# 30 amp vs 50 amp



## Mawilson (Jul 31, 2018)

Hello everyone. I'm new to this forum and have a question related to amperage. I have a Generac 15000 on order to use at my home for power backup. My home has a 30 amp outdoor outlet wired to my 200 amp main inside the garage. The wiring goes to a 30 amp breaker in the main. My generator will have both 30 amp and 50 amp connections. My question is whether i would benefit from replacing the 30 amp setup with a 50 amp setup (wire, box, breaker) and use the 50 amp connection on the generator. I look to power as much of house as feasible. Thank you!


----------



## jkingrph (Sep 18, 2017)

I hope you are not talking about back feeding into an outlet. I have a Honda eb11000 , a bit smaller than the generator you are talking and I use a 50amp input. I had an electrician install a double throw switch between my electric meter and the breaker box, so I can completely disconnect from utility power. I have a male inlet plug that then connects to the generator and feeds my whole house. We are all electric so I have to be careful, I turn off hot water heater and emergency heat strips in the heat pump. So far it has been able to handle everything.
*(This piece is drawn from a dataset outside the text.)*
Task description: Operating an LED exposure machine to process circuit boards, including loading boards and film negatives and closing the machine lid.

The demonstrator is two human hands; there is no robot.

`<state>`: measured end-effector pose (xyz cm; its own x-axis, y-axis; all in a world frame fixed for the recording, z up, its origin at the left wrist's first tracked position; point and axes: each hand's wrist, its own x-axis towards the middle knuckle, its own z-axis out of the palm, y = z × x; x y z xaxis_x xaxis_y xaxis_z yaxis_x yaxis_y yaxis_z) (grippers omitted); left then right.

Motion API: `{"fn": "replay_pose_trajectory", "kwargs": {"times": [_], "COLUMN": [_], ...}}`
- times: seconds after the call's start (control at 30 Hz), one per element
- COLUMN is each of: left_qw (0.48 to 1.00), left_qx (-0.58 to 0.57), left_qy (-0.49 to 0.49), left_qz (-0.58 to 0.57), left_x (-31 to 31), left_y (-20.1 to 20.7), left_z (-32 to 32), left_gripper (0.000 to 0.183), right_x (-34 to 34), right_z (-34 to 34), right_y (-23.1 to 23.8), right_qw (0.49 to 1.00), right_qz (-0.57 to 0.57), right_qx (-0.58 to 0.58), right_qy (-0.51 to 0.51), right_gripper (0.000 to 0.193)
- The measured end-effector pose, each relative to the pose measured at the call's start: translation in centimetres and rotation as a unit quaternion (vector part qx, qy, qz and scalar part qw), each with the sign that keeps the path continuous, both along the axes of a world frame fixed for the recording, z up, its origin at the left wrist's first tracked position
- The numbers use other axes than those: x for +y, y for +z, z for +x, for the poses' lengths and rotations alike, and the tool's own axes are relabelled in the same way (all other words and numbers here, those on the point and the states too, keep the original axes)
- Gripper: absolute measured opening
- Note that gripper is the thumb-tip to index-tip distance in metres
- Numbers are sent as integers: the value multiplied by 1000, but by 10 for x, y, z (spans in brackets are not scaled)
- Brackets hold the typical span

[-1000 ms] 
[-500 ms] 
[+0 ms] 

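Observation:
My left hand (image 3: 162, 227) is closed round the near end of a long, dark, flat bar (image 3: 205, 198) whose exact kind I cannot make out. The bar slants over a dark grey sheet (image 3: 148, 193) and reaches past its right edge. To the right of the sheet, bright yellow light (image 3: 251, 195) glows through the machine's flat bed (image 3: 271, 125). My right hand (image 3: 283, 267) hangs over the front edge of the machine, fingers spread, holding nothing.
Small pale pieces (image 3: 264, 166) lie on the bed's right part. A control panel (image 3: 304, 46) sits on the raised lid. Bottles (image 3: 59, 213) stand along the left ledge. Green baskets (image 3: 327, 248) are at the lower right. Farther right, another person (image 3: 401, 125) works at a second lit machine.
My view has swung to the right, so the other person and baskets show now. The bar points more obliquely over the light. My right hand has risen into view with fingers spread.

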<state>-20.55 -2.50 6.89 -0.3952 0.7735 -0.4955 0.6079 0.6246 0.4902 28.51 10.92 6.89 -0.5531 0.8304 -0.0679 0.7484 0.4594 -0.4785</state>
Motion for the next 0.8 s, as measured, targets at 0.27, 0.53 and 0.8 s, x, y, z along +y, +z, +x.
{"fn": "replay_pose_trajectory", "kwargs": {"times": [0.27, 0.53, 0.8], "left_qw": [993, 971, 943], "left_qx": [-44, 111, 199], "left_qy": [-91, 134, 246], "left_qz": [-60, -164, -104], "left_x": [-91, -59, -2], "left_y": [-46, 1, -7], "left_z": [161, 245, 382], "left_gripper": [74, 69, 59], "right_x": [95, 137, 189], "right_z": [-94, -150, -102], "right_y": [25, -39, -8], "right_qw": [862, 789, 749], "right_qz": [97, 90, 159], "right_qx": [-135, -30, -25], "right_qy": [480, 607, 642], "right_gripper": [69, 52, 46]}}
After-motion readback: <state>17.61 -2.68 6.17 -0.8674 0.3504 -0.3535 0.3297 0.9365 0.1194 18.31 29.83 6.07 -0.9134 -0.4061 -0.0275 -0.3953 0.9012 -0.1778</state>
Recently I picked up a larger portable propane stove top, and a couple of little dual fuel, propane/butane hot plates so I can further reduce load on the generator by eliminating use of the electric stove, reserving the generator for the heat pump, lights, refrigerators and freezers. Once, several years ago we had had some kind of storm, early summer, and a large crepe myrtle tried to fall over. My heat pump was going and the wife was cooking something and I needed something to prop the myrtle up, so I was going to cut a 2x4 and fired up my 3hp 220v table saw. The lights dimmed, but the generator caught and ran everything, but I vowed to always watch and never do anything like that again.


Be safe and get a proper set up so you cannot back feed power into the utility lines.


----------



## Mawilson (Jul 31, 2018)

No i understand about the backfeed. I have a safety mechanism which will not allow the generator breaker to be turned on without turning the main breaker off. Thanks for your reply!


----------



## Gizmo (May 21, 2013)

Why use only 60% of of your generator’s capacity? Install a 50 amp circuit and a transfer switch while your at it! That male end of the cordset could kill someone!


----------



## jkingrph (Sep 18, 2017)

Yes, I forgot to mention that. I have a male plug for the input side, mounted into my transfer box, so the male end of my generator cable plugs into the generators female outlet plug, and the female end of my cable plugs into the inlet male plug on my transfer box. I still connect everything up before firing up the generator. I agree get the 50 amp circuit and switch, odds are that if you have it you can use it.


----------